Partisan d’une nouvelle approche de la scénographie consistant à « mettre le décor au service du drame », Jacques Rouché s’attache le concours de peintres qui, par leur sensibilité, sont susceptibles de traduire l’esprit du spectacle dont ils doivent réaliser décors et costumes. Une trentaine est ainsi mise à contribution parmi laquelle Maxime Dethomas, Jacques Drésa, René Piot, André Dunoyer de Segonzac, Georges d’Espagnat, Charles Guérin, André Hellé.
En 1910, il a l’opportunité de réaliser enfin un vieux rêve en louant pour trois ans le Théâtre des Arts (actuel Théâtre Hébertot).
Jacques Rouché publie L’art théâtral moderne en 1910 et prend en la direction de l’Opéra de paris en 1914. Son directorat est le plus fécond de l’histoire de l’Opéra : 170 œuvres nouvelles, dont plus de 120 créations, en trente-et-un ans.

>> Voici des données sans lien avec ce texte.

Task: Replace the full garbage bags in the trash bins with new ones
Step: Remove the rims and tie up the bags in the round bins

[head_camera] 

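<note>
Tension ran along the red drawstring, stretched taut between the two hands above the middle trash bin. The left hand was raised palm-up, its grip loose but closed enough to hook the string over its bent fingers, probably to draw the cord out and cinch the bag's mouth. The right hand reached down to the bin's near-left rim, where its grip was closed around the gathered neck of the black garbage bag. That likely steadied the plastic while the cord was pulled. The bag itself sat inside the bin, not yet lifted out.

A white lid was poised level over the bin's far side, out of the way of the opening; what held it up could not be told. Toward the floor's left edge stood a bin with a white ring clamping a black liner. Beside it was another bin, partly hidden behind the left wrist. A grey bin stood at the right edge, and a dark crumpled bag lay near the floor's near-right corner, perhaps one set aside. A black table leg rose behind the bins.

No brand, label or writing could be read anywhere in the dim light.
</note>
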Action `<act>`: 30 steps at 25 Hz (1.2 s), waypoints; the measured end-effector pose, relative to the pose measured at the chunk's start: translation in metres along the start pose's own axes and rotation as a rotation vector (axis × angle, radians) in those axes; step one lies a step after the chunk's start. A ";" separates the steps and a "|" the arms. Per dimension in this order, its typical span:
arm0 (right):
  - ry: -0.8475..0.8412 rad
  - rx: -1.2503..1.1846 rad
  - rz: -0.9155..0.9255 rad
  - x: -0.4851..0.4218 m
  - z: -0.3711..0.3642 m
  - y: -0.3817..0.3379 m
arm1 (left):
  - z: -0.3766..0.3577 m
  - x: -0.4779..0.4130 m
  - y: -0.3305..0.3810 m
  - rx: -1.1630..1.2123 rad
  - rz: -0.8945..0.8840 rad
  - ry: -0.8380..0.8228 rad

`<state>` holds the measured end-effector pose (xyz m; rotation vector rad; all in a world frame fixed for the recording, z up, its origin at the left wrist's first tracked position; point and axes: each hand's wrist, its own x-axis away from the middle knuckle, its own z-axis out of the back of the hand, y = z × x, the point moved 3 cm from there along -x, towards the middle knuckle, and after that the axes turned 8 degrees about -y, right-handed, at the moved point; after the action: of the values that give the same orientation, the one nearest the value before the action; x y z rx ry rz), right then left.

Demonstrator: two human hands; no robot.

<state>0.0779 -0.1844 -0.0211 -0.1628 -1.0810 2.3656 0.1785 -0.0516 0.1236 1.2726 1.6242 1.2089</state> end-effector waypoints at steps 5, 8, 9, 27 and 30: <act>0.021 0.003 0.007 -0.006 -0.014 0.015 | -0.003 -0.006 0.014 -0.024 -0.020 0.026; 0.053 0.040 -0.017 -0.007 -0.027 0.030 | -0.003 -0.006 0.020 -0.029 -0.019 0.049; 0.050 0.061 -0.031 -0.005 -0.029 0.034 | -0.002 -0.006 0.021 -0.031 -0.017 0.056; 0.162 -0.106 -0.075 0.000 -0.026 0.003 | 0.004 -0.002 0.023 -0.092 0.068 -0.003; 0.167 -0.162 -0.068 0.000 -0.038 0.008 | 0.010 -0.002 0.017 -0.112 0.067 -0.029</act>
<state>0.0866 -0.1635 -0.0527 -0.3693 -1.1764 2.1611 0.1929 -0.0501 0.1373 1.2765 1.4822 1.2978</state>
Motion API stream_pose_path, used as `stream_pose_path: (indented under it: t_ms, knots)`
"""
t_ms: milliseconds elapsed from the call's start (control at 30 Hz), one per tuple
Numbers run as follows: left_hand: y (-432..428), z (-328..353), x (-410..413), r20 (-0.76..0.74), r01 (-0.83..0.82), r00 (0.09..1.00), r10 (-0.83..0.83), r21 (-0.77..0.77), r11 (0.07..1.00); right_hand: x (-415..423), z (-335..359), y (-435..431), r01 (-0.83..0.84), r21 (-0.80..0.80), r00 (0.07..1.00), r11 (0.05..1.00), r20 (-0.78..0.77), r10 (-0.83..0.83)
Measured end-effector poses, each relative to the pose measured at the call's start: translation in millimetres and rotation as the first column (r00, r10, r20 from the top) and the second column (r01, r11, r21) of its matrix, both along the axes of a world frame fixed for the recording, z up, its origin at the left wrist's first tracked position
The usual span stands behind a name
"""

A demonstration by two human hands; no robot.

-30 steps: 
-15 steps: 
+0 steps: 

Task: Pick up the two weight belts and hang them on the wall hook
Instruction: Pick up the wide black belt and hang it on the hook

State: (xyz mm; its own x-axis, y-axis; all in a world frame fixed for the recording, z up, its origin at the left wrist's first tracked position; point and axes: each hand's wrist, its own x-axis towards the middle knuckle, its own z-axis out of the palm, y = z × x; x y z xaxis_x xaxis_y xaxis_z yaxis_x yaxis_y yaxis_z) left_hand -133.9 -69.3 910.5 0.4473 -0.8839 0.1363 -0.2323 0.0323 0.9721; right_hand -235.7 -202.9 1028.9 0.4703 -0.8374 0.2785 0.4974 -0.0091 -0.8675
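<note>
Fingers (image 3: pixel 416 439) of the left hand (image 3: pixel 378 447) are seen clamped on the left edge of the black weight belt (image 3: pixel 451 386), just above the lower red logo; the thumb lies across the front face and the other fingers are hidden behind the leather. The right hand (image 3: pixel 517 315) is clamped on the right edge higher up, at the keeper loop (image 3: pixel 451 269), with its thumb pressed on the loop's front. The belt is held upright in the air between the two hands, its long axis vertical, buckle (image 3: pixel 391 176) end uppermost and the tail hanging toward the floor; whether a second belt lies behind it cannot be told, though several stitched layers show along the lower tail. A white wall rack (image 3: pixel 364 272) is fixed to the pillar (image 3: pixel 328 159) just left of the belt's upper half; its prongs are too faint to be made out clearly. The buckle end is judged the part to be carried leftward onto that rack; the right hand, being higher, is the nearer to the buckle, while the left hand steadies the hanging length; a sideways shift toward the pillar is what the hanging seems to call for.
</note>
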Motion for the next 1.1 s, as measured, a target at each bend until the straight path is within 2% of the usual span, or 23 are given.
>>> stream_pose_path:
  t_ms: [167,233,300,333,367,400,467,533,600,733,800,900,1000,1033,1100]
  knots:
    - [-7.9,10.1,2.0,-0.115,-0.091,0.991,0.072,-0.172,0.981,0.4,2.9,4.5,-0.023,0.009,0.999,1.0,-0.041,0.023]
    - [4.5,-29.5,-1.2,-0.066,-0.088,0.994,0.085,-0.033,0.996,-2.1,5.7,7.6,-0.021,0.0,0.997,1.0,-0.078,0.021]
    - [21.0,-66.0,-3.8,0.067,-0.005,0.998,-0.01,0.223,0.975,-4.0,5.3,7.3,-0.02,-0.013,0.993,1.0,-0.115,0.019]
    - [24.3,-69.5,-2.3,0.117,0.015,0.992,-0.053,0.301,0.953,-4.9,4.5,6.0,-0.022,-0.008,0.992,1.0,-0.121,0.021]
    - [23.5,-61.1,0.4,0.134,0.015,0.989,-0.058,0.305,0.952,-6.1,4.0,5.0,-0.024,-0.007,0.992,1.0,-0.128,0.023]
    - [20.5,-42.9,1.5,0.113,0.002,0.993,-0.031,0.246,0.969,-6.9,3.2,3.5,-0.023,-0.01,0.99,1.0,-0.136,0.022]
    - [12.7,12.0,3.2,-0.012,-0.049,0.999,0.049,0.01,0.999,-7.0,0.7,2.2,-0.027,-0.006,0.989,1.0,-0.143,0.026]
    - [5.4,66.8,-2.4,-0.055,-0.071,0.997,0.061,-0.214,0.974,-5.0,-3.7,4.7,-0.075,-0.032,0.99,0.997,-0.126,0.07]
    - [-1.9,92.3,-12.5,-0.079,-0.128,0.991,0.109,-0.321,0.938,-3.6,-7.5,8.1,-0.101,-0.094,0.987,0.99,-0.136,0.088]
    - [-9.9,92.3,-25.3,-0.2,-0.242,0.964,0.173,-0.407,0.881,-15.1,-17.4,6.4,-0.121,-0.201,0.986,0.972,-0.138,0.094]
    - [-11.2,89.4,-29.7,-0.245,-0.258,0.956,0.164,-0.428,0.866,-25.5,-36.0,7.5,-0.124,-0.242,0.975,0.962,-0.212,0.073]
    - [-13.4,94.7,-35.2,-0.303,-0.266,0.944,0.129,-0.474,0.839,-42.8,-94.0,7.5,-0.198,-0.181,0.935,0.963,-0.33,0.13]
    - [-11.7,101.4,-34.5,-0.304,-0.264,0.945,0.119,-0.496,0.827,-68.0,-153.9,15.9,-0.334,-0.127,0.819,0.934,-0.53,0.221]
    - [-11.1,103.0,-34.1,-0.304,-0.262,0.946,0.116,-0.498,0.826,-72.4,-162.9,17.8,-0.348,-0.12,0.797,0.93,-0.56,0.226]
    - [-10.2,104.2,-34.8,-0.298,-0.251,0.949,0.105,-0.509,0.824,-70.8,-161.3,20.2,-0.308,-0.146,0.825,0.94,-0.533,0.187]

Il confie la conception des décors et des costumes d’un spectacle à un même artiste, afin de garantir une unité plastique, et choisit chaque fois une personnalité différente, pour éviter tout monopole. Rouché engage non seulement un grand nombre de peintres, mais expérimente également l’emploi du cinéma et des projections. Il règle aussi plusieurs mises en scène. Par sa formation, Très attentif aux innovations techniques pouvant améliorer la présentation de ses spectacles. Il met ainsi en place un cyclorama, adopte la scène tournante, les praticables et les décors projetés.
Dès la première réunion des réformateurs, on s’accorda sur ce que les formes de l’art théâtral contemporain étaient depuis longtemps démodées, que le spectateur exigeait une nouvelle technique, qu’il fallait « évoluer » en abandonnant, malgré ses succès, l’art réaliste.
L’art de la scène est l’art le plus varié qu’il soit : il ne saurait obéir à une règle unique . La mise en scène à pour but de mettre en lumière le corps d’une pièce d’en dégager les lignes principales, de l’habiller si l’on peut dire.
L’art du couturier, considère le cadre ou sera exhibé la robe qu’on lui commande, et ne combine pas une toilette de ville d’après les mêmes lois qu’une robe du soir ou qu’un trotteur (Jeune employée d’une couturière, chargée de faire les courses)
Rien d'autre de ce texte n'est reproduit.